Поскольку, скорее всего, причиной этого является природа самого ядра здесь.

__global__ void 
kernel_CalculateRFCH (int xstart, int ystart, int xsize, 
      int ysize, int imxsize, int imysize, int *test, int *dev_binIm, int *per_block_results) 
{ 
    int x2, y2, bin, bin2; 
    __shared__ int s_pixels[blockDim.x*blockDim.y]; //this wouldn't compile in reailty 

    int tx = threadIdx.x; 
    int ty = threadIdx.y; 
    int tidy = threadIdx.y + blockIdx.y * blockDim.y; 
    int tidx = threadIdx.x + blockIdx.x * blockDim.x; 

    if (xstart + xsize > imxsize) 
    xsize = imxsize - xstart; 
    if (ystart + ysize > imysize) 
    ysize = imysize - ystart; 

    s_pixels[tx * blockDim.y + ty] = 0; 

    if (tidy >= ystart && tidy < ysize + ystart && tidx >= xstart && tidx < xsize + xstart) 
{ 
     bin = dev_binIm[tidx + tidy * imxsize]; 

     if (bin >= 0) 
    { 
     x2 = tidx; 
     y2 = tidy; 

     while (y2 < ystart + ysize) 
      { 
      if (x2 >= xstart + xsize || x2 - tidx > 10) 
      { 
        x2 = xstart; 
        y2++; 
        if (tidx - x2 > 10) 
        x2 = tidx - 10; 
        if (y2 - tidy > 10) 
        { 
         y2 = ystart + ysize; 
         break; 
        } 
        if (y2 >= ystart + ysize) 
         break; 
       } 

      bin2 = dev_binIm[x2 + y2 * imxsize]; 

      if (bin2 >= 0) 
       { 
       test[(tidx + tidy * imxsize) * 221 + s_pixels[tx * blockDim.y + ty]] = bin + bin2 * 80; 
       s_pixels[tx * blockDim.y + ty]++; 
       } 
      x2++; 
     }   
    }   

    } 

    for (int offset = (blockDim.x * blockDim.y)/2; offset > 0; offset >>= 1) 
    { 
    if ((tx * blockDim.y + ty) < offset) 
     { 
     s_pixels[tx * blockDim.y + ty] += s_pixels[tx * blockDim.y + ty + offset]; 
     } 
     __syncthreads(); 
    } 

    if (tx * blockDim.y + ty == 0) 
    { 
     per_block_results[blockIdx.x * gridDim.y + blockIdx.y] = s_pixels[0]; 

    } 

} 

Я пользуюсь 2-D резьбой.

ptxas информация: Компиляция функции ввода '_Z20kernel_CalculateRFCHiiiiiiPiS_' для '' sm_10 ptxas информация: Используется 16 регистров, 128 байт SMEM, 8 байт cmem [1] .

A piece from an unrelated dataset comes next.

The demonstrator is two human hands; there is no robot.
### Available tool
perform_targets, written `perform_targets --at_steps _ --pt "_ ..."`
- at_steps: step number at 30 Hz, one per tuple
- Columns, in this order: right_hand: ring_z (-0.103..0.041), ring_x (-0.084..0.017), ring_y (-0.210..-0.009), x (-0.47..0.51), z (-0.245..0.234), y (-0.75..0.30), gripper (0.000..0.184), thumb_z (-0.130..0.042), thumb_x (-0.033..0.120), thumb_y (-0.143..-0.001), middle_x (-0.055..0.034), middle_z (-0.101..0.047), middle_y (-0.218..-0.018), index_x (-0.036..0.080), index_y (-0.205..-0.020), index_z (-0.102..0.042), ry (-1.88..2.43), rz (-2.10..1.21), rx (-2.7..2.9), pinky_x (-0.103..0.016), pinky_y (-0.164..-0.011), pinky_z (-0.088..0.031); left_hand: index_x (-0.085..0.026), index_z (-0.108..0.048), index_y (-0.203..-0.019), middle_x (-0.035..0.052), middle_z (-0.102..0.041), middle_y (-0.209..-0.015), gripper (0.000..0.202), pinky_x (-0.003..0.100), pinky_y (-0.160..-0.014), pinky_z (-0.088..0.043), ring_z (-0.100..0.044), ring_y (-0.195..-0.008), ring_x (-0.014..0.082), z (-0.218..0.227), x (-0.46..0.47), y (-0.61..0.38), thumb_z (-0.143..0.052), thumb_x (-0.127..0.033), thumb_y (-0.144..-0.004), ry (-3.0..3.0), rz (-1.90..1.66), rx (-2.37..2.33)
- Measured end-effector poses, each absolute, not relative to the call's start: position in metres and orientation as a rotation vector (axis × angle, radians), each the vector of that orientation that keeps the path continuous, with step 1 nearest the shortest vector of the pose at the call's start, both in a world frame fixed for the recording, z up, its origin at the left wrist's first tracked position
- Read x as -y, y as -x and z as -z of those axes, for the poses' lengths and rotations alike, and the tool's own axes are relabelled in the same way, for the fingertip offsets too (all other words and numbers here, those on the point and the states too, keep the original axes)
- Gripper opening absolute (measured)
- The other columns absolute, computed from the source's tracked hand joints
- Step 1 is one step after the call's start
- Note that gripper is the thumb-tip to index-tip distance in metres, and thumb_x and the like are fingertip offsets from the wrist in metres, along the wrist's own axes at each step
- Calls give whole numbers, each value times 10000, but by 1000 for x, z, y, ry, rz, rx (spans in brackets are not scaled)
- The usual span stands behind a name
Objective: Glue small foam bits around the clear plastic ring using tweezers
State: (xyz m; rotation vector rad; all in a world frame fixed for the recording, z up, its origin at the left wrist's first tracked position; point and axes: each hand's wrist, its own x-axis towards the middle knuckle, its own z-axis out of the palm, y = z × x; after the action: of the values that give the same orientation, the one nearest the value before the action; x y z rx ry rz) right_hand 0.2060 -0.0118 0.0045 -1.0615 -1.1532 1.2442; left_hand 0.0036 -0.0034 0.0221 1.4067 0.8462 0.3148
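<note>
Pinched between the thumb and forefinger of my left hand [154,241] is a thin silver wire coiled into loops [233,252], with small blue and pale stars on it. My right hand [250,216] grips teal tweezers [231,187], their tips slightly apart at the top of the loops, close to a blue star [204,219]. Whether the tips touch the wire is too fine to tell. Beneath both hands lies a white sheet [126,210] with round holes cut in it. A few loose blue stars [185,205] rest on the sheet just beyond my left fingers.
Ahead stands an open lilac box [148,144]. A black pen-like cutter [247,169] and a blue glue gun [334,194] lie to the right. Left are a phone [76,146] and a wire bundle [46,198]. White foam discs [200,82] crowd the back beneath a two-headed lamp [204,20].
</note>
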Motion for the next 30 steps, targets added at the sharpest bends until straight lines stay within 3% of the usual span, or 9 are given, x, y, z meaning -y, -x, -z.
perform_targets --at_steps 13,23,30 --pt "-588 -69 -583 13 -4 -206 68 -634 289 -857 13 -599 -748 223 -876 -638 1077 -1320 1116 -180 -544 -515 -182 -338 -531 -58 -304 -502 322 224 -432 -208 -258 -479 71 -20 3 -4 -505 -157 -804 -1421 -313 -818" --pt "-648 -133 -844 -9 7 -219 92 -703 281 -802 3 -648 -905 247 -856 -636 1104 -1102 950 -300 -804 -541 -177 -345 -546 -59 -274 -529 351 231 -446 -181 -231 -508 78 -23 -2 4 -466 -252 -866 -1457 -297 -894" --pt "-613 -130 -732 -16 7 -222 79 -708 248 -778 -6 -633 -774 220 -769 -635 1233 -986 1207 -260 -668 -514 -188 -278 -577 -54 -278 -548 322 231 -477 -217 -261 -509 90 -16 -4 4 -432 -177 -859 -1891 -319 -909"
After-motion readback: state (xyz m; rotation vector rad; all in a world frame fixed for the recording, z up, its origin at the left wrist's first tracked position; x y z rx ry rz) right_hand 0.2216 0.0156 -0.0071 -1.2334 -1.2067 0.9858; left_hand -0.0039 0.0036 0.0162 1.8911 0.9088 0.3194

16 регистров отображаются в каждом случае на каждом устройстве.

Любые идеи, почему это может происходить, были бы очень поучительными.

+0

Знаете ли вы о работе [Василия Волкова] (http://www.cs.berkeley.edu/~volkov/)? Название вашего вопроса очень напоминает его презентацию «[более высокая производительность при более низкой занятости] (http://www.cs.berkeley.edu/~volkov/volkov10-GTC.pdf)». – tera

+0

Потоки на блок являются фактором определения занятости, но нет прямого отношения, так что увеличение количества потоков на блок увеличивает занятость (и, как вы обнаружили, нет прямой зависимости между занятостью и производительностью). Используйте [Калькулятор занятости] (http://developer.download.nvidia.com/compute/cuda/CUDA_Occupancy_calculator.xls), чтобы узнать о занятости вашего ядра. – tera

+0

Наконец, 16 потоков на блок слишком низки, так как потоки запланированы в _warps_ из 32 потоков. Таким образом, использование только 16 потоков использует только половину доступных ресурсов (возможно, даже меньше по другим причинам, хорошие размеры блоков часто составляют 64,256 потоков на блок). Вы уверены, что не переменили аргументы «потоки на блок» и «количество блоков»? – tera

ответ

1

Помимо общих замечаний, сделанных выше, ваше ядро ​​- это особый случай, поскольку большинство нитей вообще не работают. Почему бы вам не добавить xstart и ystart в tidx и tidy сразу и выбрать меньшую сетку? Ваша лучшая производительность при меньших размерах блоков может быть просто артефактом того, как область интересов разбивается на блоки.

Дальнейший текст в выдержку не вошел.